*What to do:* Please reproduce all of the data below exactly, leaving each picture out.

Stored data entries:
○ ○ ○ ○
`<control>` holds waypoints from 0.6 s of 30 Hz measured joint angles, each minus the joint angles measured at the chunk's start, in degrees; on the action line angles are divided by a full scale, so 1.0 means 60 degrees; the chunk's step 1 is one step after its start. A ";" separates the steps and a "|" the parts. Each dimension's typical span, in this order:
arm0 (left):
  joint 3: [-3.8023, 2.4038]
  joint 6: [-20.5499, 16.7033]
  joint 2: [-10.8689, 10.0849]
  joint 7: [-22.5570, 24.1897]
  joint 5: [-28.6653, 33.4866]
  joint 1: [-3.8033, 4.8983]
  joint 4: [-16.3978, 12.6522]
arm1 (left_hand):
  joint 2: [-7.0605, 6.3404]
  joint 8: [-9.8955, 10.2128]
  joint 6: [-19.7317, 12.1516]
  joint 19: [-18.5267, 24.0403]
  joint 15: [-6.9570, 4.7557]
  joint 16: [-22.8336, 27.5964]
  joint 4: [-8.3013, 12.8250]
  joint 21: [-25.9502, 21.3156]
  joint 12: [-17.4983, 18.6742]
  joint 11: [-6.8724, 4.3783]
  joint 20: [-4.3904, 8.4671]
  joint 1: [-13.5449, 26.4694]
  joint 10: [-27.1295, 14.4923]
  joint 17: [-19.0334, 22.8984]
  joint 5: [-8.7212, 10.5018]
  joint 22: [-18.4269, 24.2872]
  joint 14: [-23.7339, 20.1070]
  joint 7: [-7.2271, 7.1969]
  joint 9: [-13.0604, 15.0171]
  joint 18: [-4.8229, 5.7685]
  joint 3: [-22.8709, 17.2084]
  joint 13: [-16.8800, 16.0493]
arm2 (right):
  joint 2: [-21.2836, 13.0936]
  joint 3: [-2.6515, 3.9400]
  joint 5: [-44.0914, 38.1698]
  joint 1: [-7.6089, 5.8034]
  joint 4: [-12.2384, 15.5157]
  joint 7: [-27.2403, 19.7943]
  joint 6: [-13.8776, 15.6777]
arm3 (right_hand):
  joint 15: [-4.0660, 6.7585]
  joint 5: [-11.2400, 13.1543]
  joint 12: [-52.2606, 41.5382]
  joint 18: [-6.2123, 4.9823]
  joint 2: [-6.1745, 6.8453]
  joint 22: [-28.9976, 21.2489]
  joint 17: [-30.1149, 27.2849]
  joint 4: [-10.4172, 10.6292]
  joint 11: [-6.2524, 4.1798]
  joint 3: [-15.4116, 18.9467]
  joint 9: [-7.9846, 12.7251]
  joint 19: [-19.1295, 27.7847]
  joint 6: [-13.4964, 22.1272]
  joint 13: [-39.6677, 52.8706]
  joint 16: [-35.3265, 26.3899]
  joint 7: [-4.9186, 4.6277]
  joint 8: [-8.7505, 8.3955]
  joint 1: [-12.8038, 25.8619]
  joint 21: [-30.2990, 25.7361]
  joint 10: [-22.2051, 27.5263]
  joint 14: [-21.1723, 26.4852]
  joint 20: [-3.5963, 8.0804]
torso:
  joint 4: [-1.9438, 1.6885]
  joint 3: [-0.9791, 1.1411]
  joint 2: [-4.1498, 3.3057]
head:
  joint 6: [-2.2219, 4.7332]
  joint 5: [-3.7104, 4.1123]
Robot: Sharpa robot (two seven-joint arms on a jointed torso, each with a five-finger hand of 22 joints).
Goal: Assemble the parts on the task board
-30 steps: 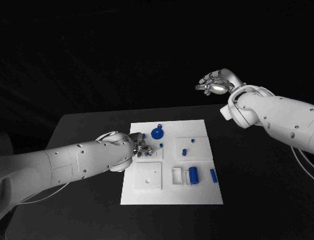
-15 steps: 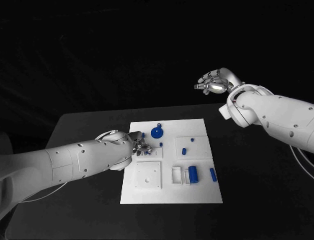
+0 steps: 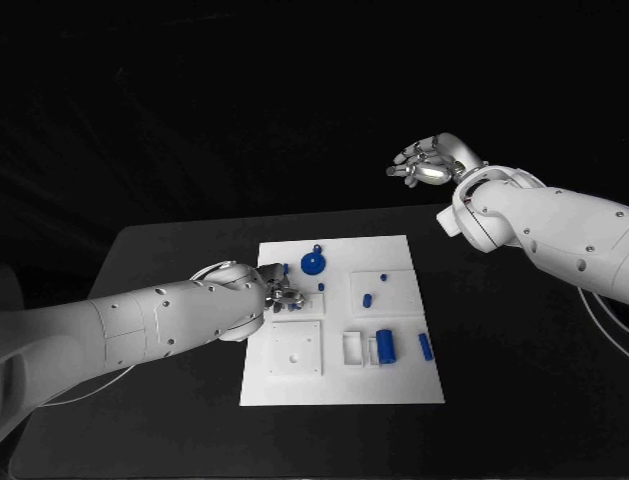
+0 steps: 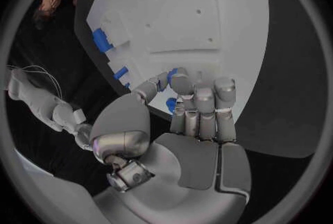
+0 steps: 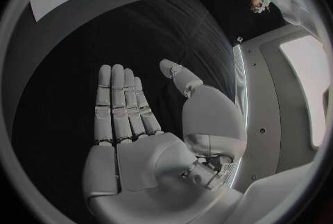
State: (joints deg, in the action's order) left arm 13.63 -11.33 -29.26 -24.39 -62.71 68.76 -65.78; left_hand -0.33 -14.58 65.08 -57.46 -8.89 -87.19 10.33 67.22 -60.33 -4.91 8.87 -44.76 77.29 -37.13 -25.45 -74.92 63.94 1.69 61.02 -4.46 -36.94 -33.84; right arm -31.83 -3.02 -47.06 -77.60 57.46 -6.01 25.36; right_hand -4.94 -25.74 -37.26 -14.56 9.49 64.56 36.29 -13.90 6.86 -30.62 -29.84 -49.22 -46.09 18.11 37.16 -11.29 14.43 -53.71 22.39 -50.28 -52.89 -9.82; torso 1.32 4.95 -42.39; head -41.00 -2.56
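The left hand [image 3: 283,296] is curled over a small blue part [image 4: 171,104] at the board's [image 3: 401,385] left-centre; whether it is pinched cannot be told. The right hand [image 3: 430,163] is held spread, empty, at upper right.

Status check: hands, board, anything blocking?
Left hand on task board, fingers at a small blue part. Right hand open, raised clear. No obstruction seen.

Matt white task board [image 3: 401,385]; glossy metallic left hand [image 4: 187,124].
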 measured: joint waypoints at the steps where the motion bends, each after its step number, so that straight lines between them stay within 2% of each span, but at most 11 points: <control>1: 0.0000 0.0001 0.0004 0.0004 0.0000 -0.0001 0.0000 | 0.0000 0.0019 0.0001 0.0000 -0.0001 0.0000 0.0000 0.0000 0.0000 0.0000 0.0000 0.0000 0.0000 0.0000 0.0000 0.0000 0.0001 0.0000 0.0000 0.0001 0.0000 0.0000 | 0.0000 0.0000 0.0000 0.0000 0.0001 0.0000 0.0000 | 0.0000 0.0000 0.0000 0.0001 0.0000 0.0000 0.0000 0.0000 0.0000 0.0000 0.0000 0.0000 0.0000 -0.0006 0.0000 0.0000 0.0000 0.0000 0.0000 0.0000 0.0000 0.0000 | 0.0000 0.0000 0.0001 | 0.0000 0.0000; 18: 0.0002 0.0011 0.0043 0.0048 -0.0001 -0.0006 0.0070 | 0.0000 -0.0004 0.0016 -0.0003 -0.0004 0.0036 0.0000 0.0000 0.0000 -0.0001 0.0003 -0.0001 0.0003 -0.0007 -0.0038 0.0002 0.0004 -0.0013 0.0007 0.0036 0.0000 -0.0006 | 0.0006 0.0000 0.0001 0.0000 0.0034 0.0001 -0.0003 | 0.0001 0.0000 0.0000 0.0008 0.0000 -0.0009 0.0001 0.0000 0.0000 0.0000 0.0008 0.0000 -0.0003 -0.0023 0.0000 0.0004 -0.0001 0.0000 0.0000 0.0000 0.0000 0.0000 | -0.0007 0.0001 0.0007 | -0.0007 -0.0005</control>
State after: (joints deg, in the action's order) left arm 13.64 -11.27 -29.00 -24.11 -62.72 68.72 -65.36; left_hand -0.33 -14.60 65.18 -57.48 -8.92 -86.98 10.33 67.21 -60.33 -4.92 8.89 -44.77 77.31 -37.17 -25.68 -74.91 63.96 1.61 61.07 -4.25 -36.94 -33.88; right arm -31.79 -3.02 -47.06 -77.60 57.66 -6.01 25.34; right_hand -4.93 -25.74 -37.26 -14.51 9.49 64.50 36.30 -13.90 6.86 -30.62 -29.80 -49.23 -46.11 17.97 37.16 -11.27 14.43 -53.71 22.39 -50.28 -52.89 -9.82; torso 1.27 4.96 -42.34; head -41.04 -2.59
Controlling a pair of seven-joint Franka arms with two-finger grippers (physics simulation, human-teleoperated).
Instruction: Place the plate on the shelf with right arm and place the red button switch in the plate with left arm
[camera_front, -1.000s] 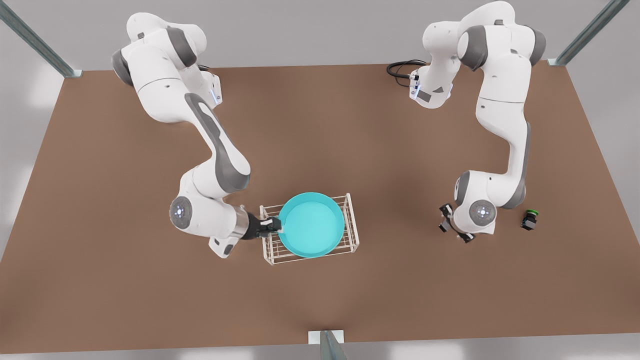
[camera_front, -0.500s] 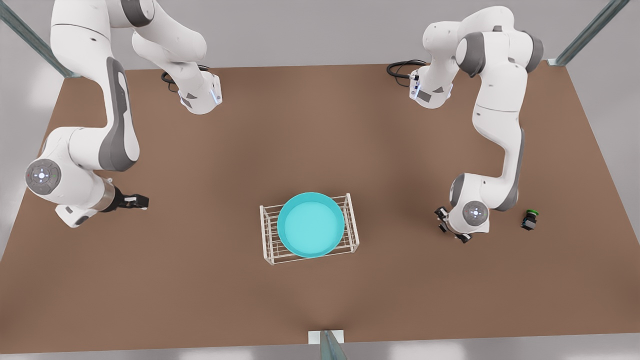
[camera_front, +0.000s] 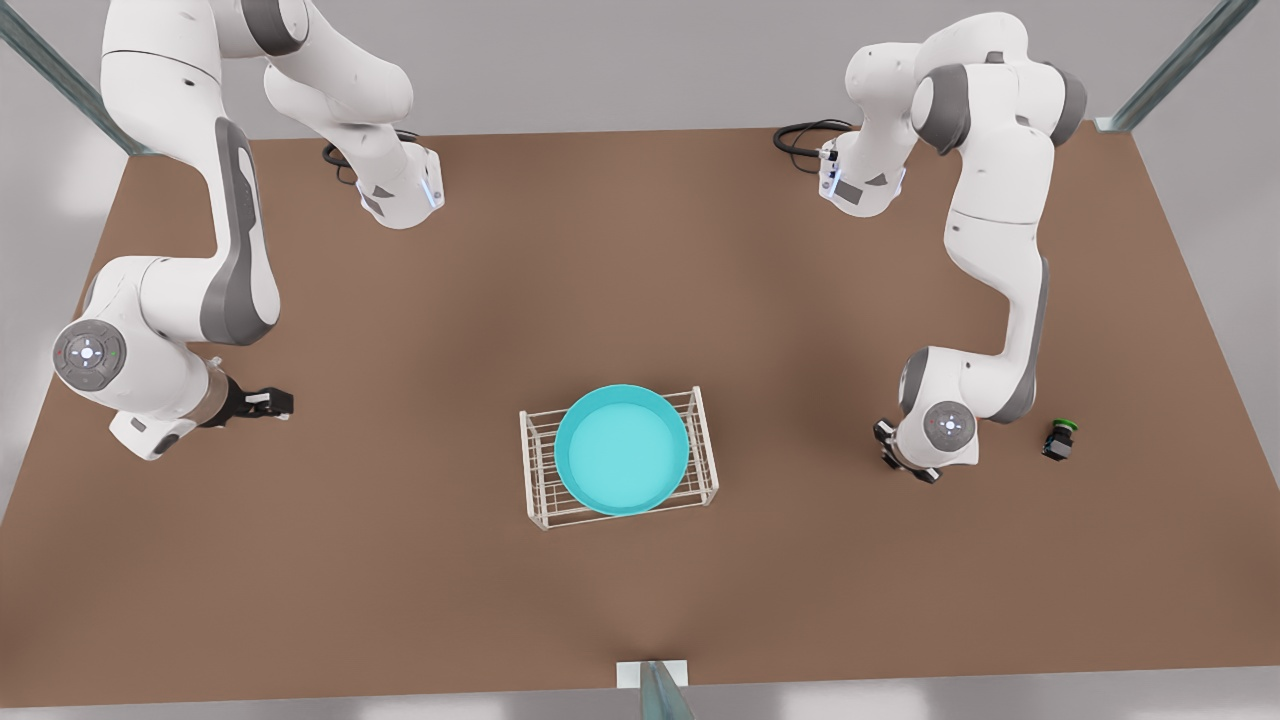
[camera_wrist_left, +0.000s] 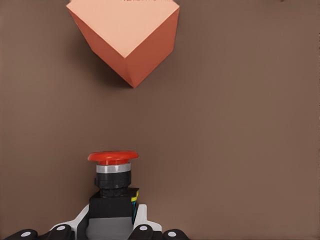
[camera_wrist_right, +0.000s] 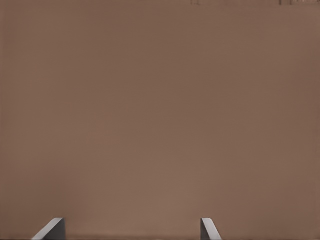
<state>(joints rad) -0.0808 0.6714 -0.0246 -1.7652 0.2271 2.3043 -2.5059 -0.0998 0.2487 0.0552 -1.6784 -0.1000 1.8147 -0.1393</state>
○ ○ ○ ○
*Expected answer:*
`<control>` holds waypoints from 0.6 s of 30 Hz measured joint angles, each minus the joint angles measured at the chunk's start, in degrees; on the action line angles are divided by a full scale, so 1.0 means 60 degrees; the chunk's step 1 is one step after its start. A ";" separates the steps and a "|" the parts. Each dimension's typical span, in this order:
arm0 (left):
  joint 3: [-3.8023, 2.4038]
  joint 6: [-20.5499, 16.7033]
  joint 2: [-10.8689, 10.0849]
  joint 7: [-22.5570, 24.1897]
  joint 5: [-28.6653, 33.4866]
  joint 1: [-3.8033, 4.8983]
  joint 4: [-16.3978, 12.6522]
arm1 (left_hand):
  joint 2: [-7.0605, 6.3404]
  joint 8: [-9.8955, 10.2128]
  joint 6: [-19.7317, 12.1516]
  joint 19: [-18.5267, 24.0403]
  joint 15: [-6.9570, 4.7557]
  joint 16: [-22.8336, 27.5964]
  joint 4: [-8.3013, 12.8250]
  joint 21: [-25.9502, 21.3156]
  joint 12: [-17.4983, 18.6742]
  joint 11: [-6.8724, 4.3783]
  joint 20: [-4.3904, 8.4671]
  joint 1: [-13.5449, 26.4694]
  joint 10: [-27.1295, 14.4923]
  joint 17: [-19.0334, 22.8984]
  joint 5: [-8.7212, 10.5018]
  joint 22: [-18.4269, 24.2872]
  joint 14: [-23.7339, 20.1070]
  joint 7: [-7.2271, 7.1969]
  joint 9: [-13.0604, 15.0171]
  joint 18: [-4.8229, 5.7685]
  joint 3: [-22.8709, 17.2084]
  joint 13: [-16.8800, 16.0493]
arm2 (right):
  joint 2: [-21.2836, 13.0936]
  joint 3: [-2.6515, 3.9400]
  joint 5: [-44.0914, 38.1698]
  joint 1: [-7.6089, 5.8034]
  joint 4: [-12.2384, 15.5157]
  joint 7: [-27.2403, 19.7943]
  joint 6: [-13.8776, 15.6777]
arm3 (right_hand):
  joint 15: [-4.0660, 6.7585]
  joint 5: [-11.2400, 13.1543]
  joint 12: [-52.2606, 41.5382]
  joint 18: [-6.2123, 4.9823]
  joint 2: [-6.1745, 6.8453]
  joint 22: [-28.9976, 21.2489]
  joint 17: [-30.1149, 27.2849]
  joint 4: [-10.4172, 10.6292]
  joint 11: [-6.2524, 4.1798]
  joint 3: [-15.4116, 18.9467]
  joint 9: [-7.9846, 12.7251]
  joint 19: [-19.1295, 27.7847]
  joint 6: [-13.4964, 22.1272]
  joint 13: [-39.6677, 52.8706]
  joint 16: [-35.3265, 26.3899]
  joint 7: [-4.9186, 4.6277]
  joint 8: [-8.7505, 8.3955]
  joint 1: [-12.8038, 25.8619]
  joint 21: [-30.2990, 25.7361]
  joint 10: [-22.2051, 27.5263]
  joint 14: [-21.1723, 26.4852]
  joint 20: [-3.5963, 8.0804]
torso:
  joint 4: [-1.9438, 1.6885]
  joint 3: [-0.9791, 1.1411]
  joint 2: [-4.1498, 3.3057]
head:
  joint 6: [-2.2219, 4.7332]
  joint 5: [-3.7104, 4.1123]
Robot: Sharpa robot (two seven-joint arms on a jointed torso, each with a five-finger hand of 22 joints).
Goal: Assemble the parts on the task board
-30 steps: 
-15 steps: 
+0 steps: 
+0 steps: 
+0 steps: 
State: (joints deg, in the action's order) left arm 13.63 -11.33 -29.26 -24.39 -62.71 68.76 -65.78; left_hand -0.33 -14.58 65.08 -57.46 -8.89 -87.19 10.33 67.22 -60.33 -4.91 8.87 -44.76 77.29 -37.13 -25.45 -74.92 63.94 1.69 61.02 -4.46 -36.94 -33.84; right arm -31.83 -3.02 -47.06 -77.60 57.46 -6.01 25.36; right_hand -4.94 -25.74 -37.26 -14.56 9.49 64.56 36.29 -13.90 6.86 -30.62 -29.84 -49.22 -46.09 18.11 37.16 -11.29 14.43 -53.71 22.39 -50.28 -52.89 -9.82; torso 1.32 4.95 -42.39; head -41.00 -2.56
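The left hand [image 3: 283,296] is curled over a small blue part [image 4: 171,104] at the board's [image 3: 401,385] left-centre; whether it is pinched cannot be told. The right hand [image 3: 430,163] is held spread, empty, at upper right.

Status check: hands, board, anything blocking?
Left hand on task board, fingers at a small blue part. Right hand open, raised clear. No obstruction seen.

Matt white task board [image 3: 401,385]; glossy metallic left hand [image 4: 187,124].
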 measured: joint waypoints at the steps where the motion bends, each after its step number, so that straight lines between them stay within 2% of each span, but at most 11 points: <control>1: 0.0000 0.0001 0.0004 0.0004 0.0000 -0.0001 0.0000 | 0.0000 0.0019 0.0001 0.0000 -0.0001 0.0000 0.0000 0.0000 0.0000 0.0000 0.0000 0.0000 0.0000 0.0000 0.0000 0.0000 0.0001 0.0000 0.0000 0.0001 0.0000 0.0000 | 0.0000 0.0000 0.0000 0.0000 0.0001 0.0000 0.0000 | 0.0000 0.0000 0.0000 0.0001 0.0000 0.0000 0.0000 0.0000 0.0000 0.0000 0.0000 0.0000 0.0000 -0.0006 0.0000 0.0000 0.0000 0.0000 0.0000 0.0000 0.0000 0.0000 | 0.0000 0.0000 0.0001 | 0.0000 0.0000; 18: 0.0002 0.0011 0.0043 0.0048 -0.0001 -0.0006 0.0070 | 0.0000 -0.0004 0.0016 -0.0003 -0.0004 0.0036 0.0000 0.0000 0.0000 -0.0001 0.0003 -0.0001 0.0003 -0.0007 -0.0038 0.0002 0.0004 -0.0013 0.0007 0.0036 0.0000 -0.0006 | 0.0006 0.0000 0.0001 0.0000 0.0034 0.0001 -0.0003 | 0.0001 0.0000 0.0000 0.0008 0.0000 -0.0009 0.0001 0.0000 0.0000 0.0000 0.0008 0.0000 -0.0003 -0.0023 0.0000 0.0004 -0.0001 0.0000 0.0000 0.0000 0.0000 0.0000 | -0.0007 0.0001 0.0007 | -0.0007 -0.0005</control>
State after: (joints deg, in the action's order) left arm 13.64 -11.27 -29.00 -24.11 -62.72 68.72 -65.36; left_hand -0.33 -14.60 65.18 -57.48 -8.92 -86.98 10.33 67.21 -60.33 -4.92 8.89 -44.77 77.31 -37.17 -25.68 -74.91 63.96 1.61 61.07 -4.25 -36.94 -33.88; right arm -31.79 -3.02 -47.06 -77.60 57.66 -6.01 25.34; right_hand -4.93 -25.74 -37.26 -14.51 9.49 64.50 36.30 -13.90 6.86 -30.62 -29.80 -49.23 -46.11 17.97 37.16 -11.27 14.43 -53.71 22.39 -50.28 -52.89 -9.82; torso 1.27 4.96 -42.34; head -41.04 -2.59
Controlling a pair of seven-joint Franka arms with two-finger grippers (physics simulation, human-teleoperated).
Instruction: Place the plate on the shelf with right arm and place the red button switch in the plate with left arm
[camera_front, -1.000s] 
[camera_front, -0.500s] 
[camera_front, +0.000s] 
[camera_wrist_left, +0.000s] 
[camera_wrist_right, +0.000s] 
<state>(joints rad) -0.0808 0.6714 -0.0246 -1.7652 0.2271 2.3043 -2.5059 -0.0998 0.2487 0.0552 -1.6784 -0.1000 1.8147 -0.1393</state>

Nothing more is required for this answer.